As if this penance wasn’t his to carry.

She made that seem possible. Amelia made it all seem like he wasn’t deluding himself. He could have a life. One with happiness and joy and people and her , and it wouldn’t be a degradation of the people he’d lost.

When that could never be true.

He made it through the rest of the dinner, noted how easily Amelia kept Luliana busy and away from him, down to escorting her to her room for the night after Luliana claimed there was something wrong with her accommodations.

Amelia insisted on taking care of it herself.

And while she did, and everyone else drifted off to their rooms, happily full and a little drunk, merry and bright, Diego found himself alone in the great ballroom, where the ball would be tomorrow.

It was dark except for all the Christmas lights that twinkled on the tree.

And he knew, in this darkness punctuated by light, that he had allowed himself too much. This was no longer pain. It was something bigger, something he did not deserve.

So now it was time to cut it off.

He had never shown up for anyone who needed him. He had only caused pain. So he could not take this chance at something more than darkness.

He would see the ball through. He would not make this harder on Amelia . But after…

After, they would need to come to an understanding. His first instinct was to run. To disappear.

But she’d reminded him of the lesson Bartolo had been so desperate to impart on him.
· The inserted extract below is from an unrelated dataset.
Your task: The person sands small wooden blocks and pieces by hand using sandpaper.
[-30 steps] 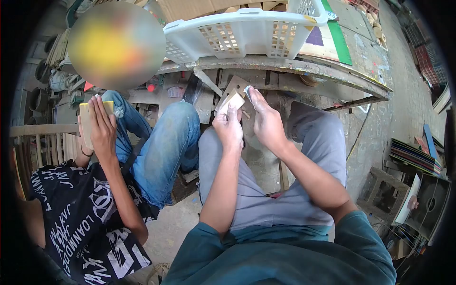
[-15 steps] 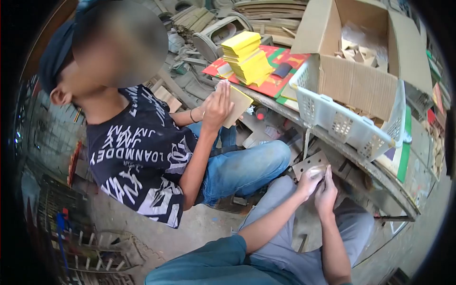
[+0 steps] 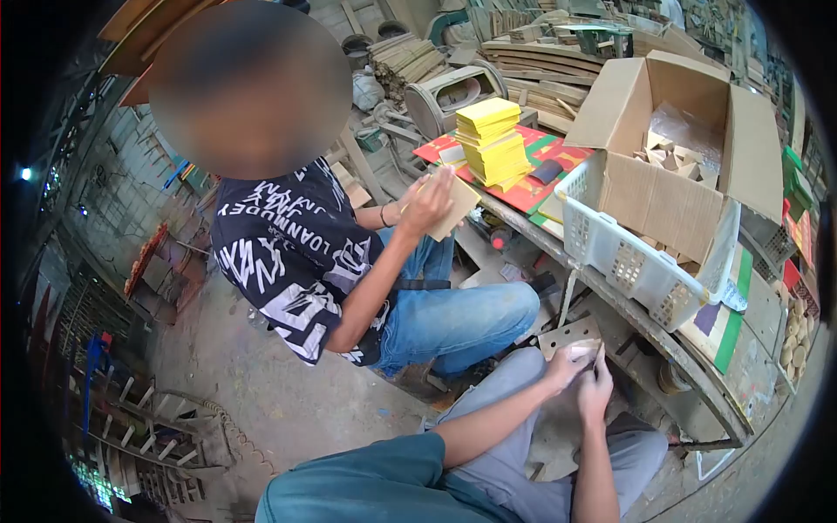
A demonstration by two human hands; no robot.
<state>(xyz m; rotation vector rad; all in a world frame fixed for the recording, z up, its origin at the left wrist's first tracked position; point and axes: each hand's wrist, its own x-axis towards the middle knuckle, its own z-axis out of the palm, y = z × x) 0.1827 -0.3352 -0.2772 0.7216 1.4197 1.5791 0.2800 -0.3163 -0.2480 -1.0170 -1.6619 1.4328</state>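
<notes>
Above the grey-trousered knees, my left hand (image 3: 567, 366) is closed on a small pale wooden piece (image 3: 582, 348). My right hand (image 3: 595, 388) meets it from the right, its fingers pressed together around the same piece. Fingers cover much of the piece, so its full shape is hidden. Just behind my hands is a flat board with dark holes (image 3: 558, 337). To the left, a seated co-worker (image 3: 288, 253) holds a thin square board (image 3: 455, 209) with a yellow edge.
A low table (image 3: 649, 309) runs along the right. On it are a stack of yellow blocks (image 3: 494, 148), a dark rolled piece (image 3: 547, 171) and a white basket (image 3: 623, 261) under a cardboard box (image 3: 663, 209). A wooden rack (image 3: 157, 427) stands lower left.
The view has shifted, so the co-worker and table appear farther right and lower. The co-worker's head has turned. My hands stay together on the small piece, slightly lower in view.
</notes>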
He had a responsibility. He could not run away any longer. His choices, good and bad, were his. And they had effects on other people.

“I am sorry it took me killing you all to realize it,” he muttered—foolishly, he knew. But there was the strangest heft to the air, as if four sets of eyes were on him when there was no one in the room. The lights on the tree twinkled in reds, greens and whites, the air around him still and cool.

Tomorrow, people would be crushed into this room. Dancing, drinking, caroling. It would smell like cinnamon and pine and expensive perfume. There would be joy and celebration, and all because Amelia had decided to make joy.

And tried to give it to him when he didn’t deserve it. Her heart was too soft. Her forgiveness too easy. She was young and naive. She didn’t understand.

So this had to end.

One more night together. A goodbye of sorts. He would stay through the ball because he did not want to ruin it for her, because whether she realized it or not, she had not thrown the ball only for him.

She’d thrown it for herself too. A goodbye, and a step in the direction of her future, all at the same time. Amelia was good at that—those dichotomies.

He did not know how to do both. How to constantly live in two worlds—sadness and hope. Love and regret. Grief and joy in memory. They would split him apart.

No, he would never be able to give her that, and that was where she belonged.

Tomorrow night, he would return to where he belonged. It would not be running away. It would be a concrete, careful choice this time.

Because the choice he’d made two years ago had ended too many lives, and he did not deserve a life of happiness in the one place he’d always run away from, with the daughter of the man who’d taught him every important lesson.

She deserved better. So she would have better.

His choice. His consequences.

What about Amelia’s?

He stood staring at the tree, a lancing pain in his chest. The voice in his head sounded too much like hers.

Then a bell tinkled somewhere in the tree, sending a shiver down his spine.

So he left the tree and went to find his goodbye.